Le vrai problème de la poursuite du développement en province, en particulier, c'est (encore une fois) les taux d'intérêt des banques.
Malheureusement, en Russie, les banques continuent à réfléchir sur le court terme, à trois-cinq ans – les banques ne prennent pas de risques sur dix, quinze, vingt, vingt-cinq ans. Donc, c'est ça le problème. Et si le gouvernement ne prend pas une décision en affirmant que le tourisme, c'est un vecteur important du développement de la province aussi, si le gouvernement ne donne pas d’avantages économiques ou fiscaux pour la construction d'hôtels, on verra une diminution des rythmes d'ouverture des hôtels dans les années qui viennent, en tout cas en province.
Un hôtel Accor à Moscou « au quartier d'affaire Moscow City ». Crédit : service de pressed'Accor
Quelle est la spécificité des clients russes ? Comment caractériser leur demande ?
On a l’image que les Russes qui voyagent à l'étranger sont des gens qui descendent dans des cinq étoiles, qui ont des exigences extraordinaires et qui ont les moyens de les satisfaire.
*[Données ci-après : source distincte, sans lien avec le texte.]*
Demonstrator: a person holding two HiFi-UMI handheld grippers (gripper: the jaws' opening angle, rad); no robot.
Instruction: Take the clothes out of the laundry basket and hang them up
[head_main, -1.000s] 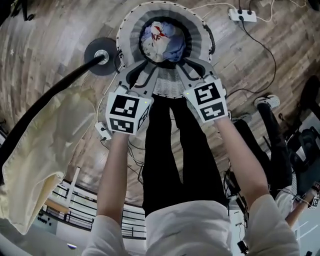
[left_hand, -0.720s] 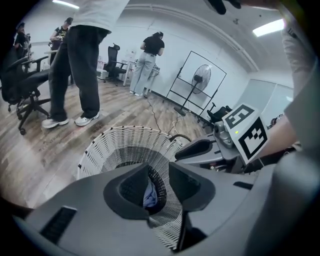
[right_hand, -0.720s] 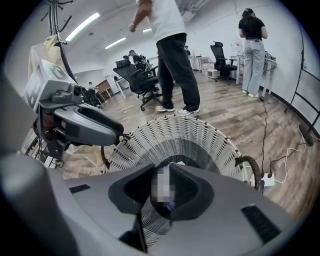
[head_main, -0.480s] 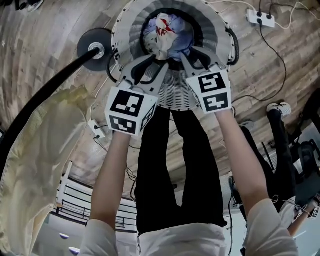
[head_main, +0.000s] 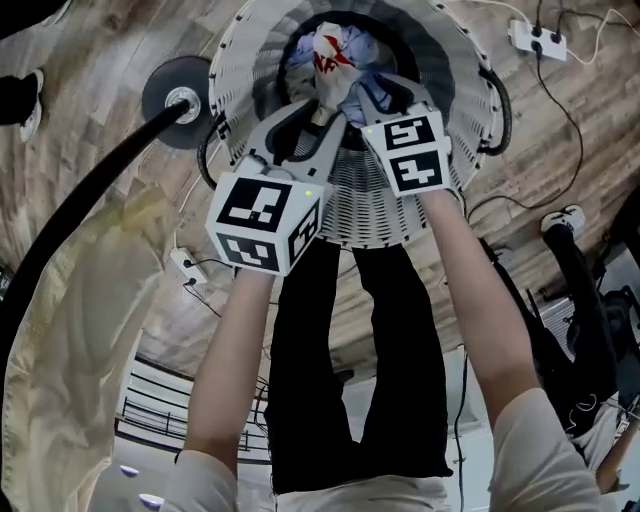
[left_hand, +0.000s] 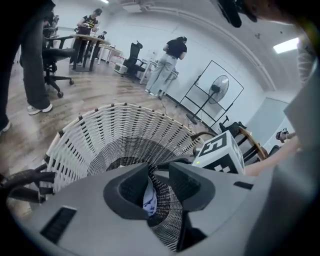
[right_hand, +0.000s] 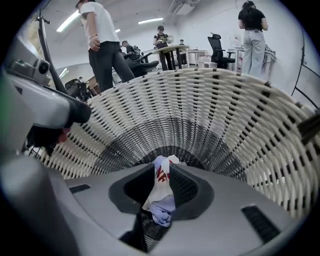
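Note:
A white wicker laundry basket (head_main: 232, 62) stands on the wood floor, straight below me. At its bottom lies a crumpled pile of clothes (head_main: 330, 55), white with red print and pale blue. My left gripper (head_main: 318, 118) hangs over the near rim, its jaws open and empty; in the left gripper view (left_hand: 159, 170) only wicker (left_hand: 110, 130) and a bit of blue cloth (left_hand: 149, 200) show through the gap. My right gripper (head_main: 385, 92) reaches inside the basket just above the pile, jaws apart. Through its gap (right_hand: 162, 172) the clothes (right_hand: 161, 187) show, lying below inside the basket (right_hand: 200, 110).
A black rack base (head_main: 180, 100) with a curved black pole (head_main: 90, 190) stands left of the basket, and a cream cloth (head_main: 60, 330) hangs at the far left. Power strips (head_main: 537, 40) and cables lie on the floor. People stand and sit around the room (right_hand: 102, 45).
Both grippers have gone down toward the basket, which fills more of the head view. The right gripper has passed the rim and is close over the clothes; the left has rolled a little.

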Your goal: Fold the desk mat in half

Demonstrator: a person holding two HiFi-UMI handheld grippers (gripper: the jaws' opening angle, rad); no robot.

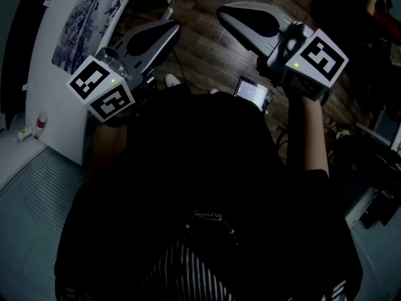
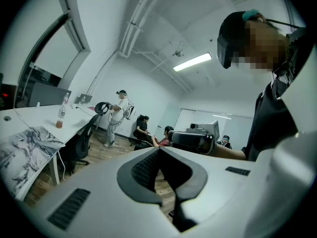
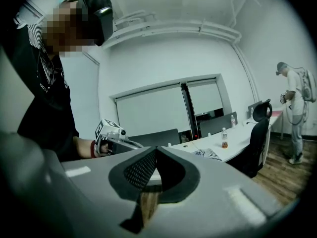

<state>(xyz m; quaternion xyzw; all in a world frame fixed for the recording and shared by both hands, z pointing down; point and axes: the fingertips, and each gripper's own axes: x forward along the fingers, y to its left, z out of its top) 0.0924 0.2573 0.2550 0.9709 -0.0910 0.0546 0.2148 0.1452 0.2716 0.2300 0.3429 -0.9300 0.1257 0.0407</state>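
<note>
Left claw (image 2: pixel 159 150): jaws closed tip to tip with nothing between them; it is held up in front of the wearer's chest and points out over the floor.
Right claw (image 3: pixel 156 148): jaws likewise pressed together and empty, held at about the same height as its partner, marker cube towards the wearer.
Spacing: from the head view the two claws sit side by side with a gap between their tips, and neither touches anything.
Desk mat (image 1: pixel 94 11): lies spread flat on the white desk to the wearer's left, its blue-and-white print facing up. It is not folded, and it is well apart from the right claw and clear of the left one too.
Desk (image 1: pixel 39 74): long and white; the mat covers its near end.
Bottle (image 2: pixel 61 115): stands upright further along the desk, beyond the mat.
Floor (image 1: pixel 207 49): dark wood planks under both claws.
Lit screen (image 1: pixel 252 93): a small device glowing just below the right claw in the head view; I cannot tell what it rests on.
Office chair (image 2: pixel 81 140): black, pushed up to the desk past the mat.
Other people: one stands at the far end of the room (image 2: pixel 119 115), and others sit near (image 2: pixel 142 130).
</note>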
Mais c'est en train un peu de disparaître, c'est quand même une image d'il y a dix ans. Aujourd'hui, les Russes qui voyagent, même dans les cinq étoiles, sont beaucoup moins extravagants qu'il y a quelques années.
Rien [ne distingue les clients russes des Européens]. Je dirais que la seule spécificité, c'est qu'ils aiment pouvoir manger à toute heure. C'est-à-dire que si en Europe – en tout cas, en France – on déjeune du midi à 14 heures, le Russe, quand il arrive dans un hôtel à 16 heures, 17 heures, 18 heures, il veut pouvoir déjeuner au restaurant. Donc, on a été obligé d'adapter nos horaires d'ouverture en particulier.
Sinon, c'est un client qui est normal, il veut une chambre propre, il veut le Wi-Fi, il veut un bon petit déjeuner ; peut-être que le setup du petit déjeuner change.
Vous êtes actuellement le numéro deux en Russie, après Rezidor Hotel Group ?
En termes du nombre d'hôtels, on est numéro deux, oui. Mais les auditeurs indépendants, tels que KPMG et Ernst & Young, nous mettent en première position d'ici deux à trois ans, en termes de nombre d'hôtels.